Colorectal Cancer
March is National Colorectal Cancer Awareness Month.
Colon, rectum, stool, cancer – these are words we don't
like to say, or even think about. Yet colorectal cancer is the
third most common cancer in men and women (what do
you think are the first two?)
First, a little anatomy. Colorectal cancer is a term used to
refer to cancer that develops in the colon or the rectum.
The colon and rectum are parts of the digestive system, which
is also called the gastrointestinal, or GI, system. The digestive
system processes food for energy and rids the body of
solid waste matter (fecal matter or stool).
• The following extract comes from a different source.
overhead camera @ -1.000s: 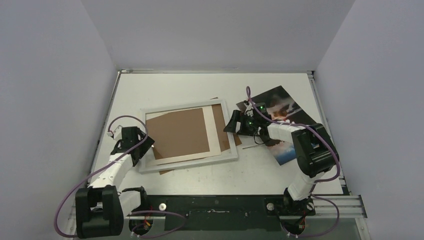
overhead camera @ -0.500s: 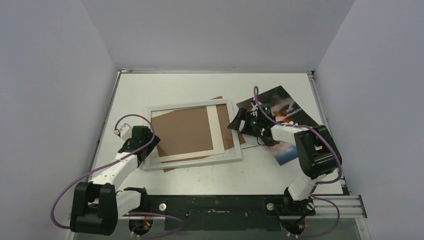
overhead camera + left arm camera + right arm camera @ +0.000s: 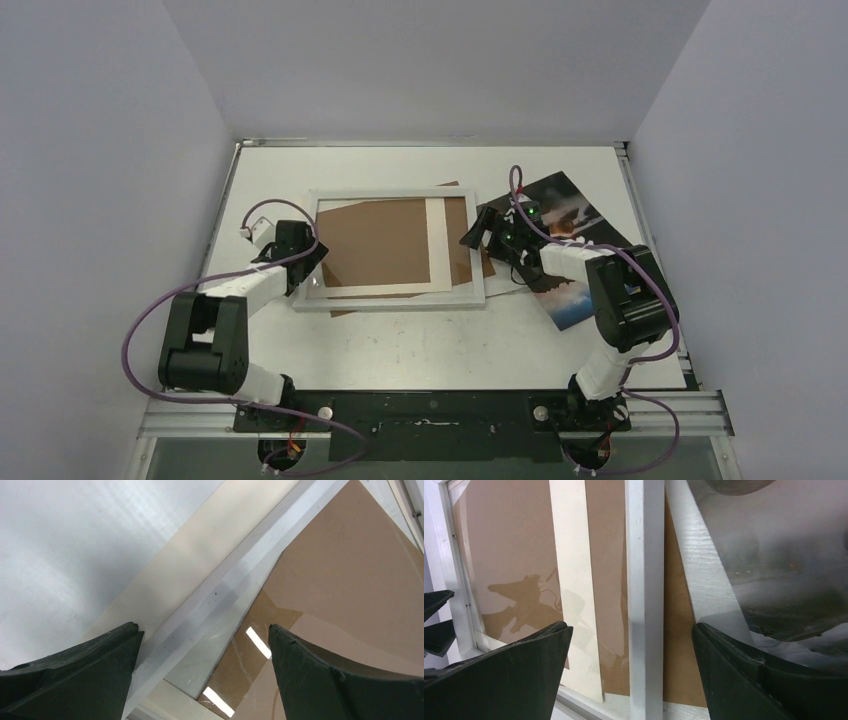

After food is chewed and swallowed, it travels through the
esophagus to the stomach. There it is partly broken down
and then sent to the small intestine, also known as the small
bowel. The small intestine continues breaking down the
food and absorbs most of the nutrients. The small bowel
joins the colon in the right lower abdomen. The colon (also
called the large bowel or large intestine) is a muscular tube
about 5 feet long. The colon continues to absorb water and
mineral nutrients from the food matter and serves as a storage
place for waste matter. The waste matter left after this
process (stool) goes into the rectum, the final 6 inches of
the digestive system. From there it passes out of the body
through the anus.
Colon cancer often arises from polyps, which are small
growths on the inner wall of the colon or rectum. These
polyps are mostly benign, but some can become cancer.
Those who are at higher risk for colorectal cancer are people
over 50, those with family history of colorectal cancer, and
those who have ulcerative colitis or Crohn's disease. People
who eat a diet high in fat and low in calcium, folate, and
fiber, and those who smoke may also be at increased risk.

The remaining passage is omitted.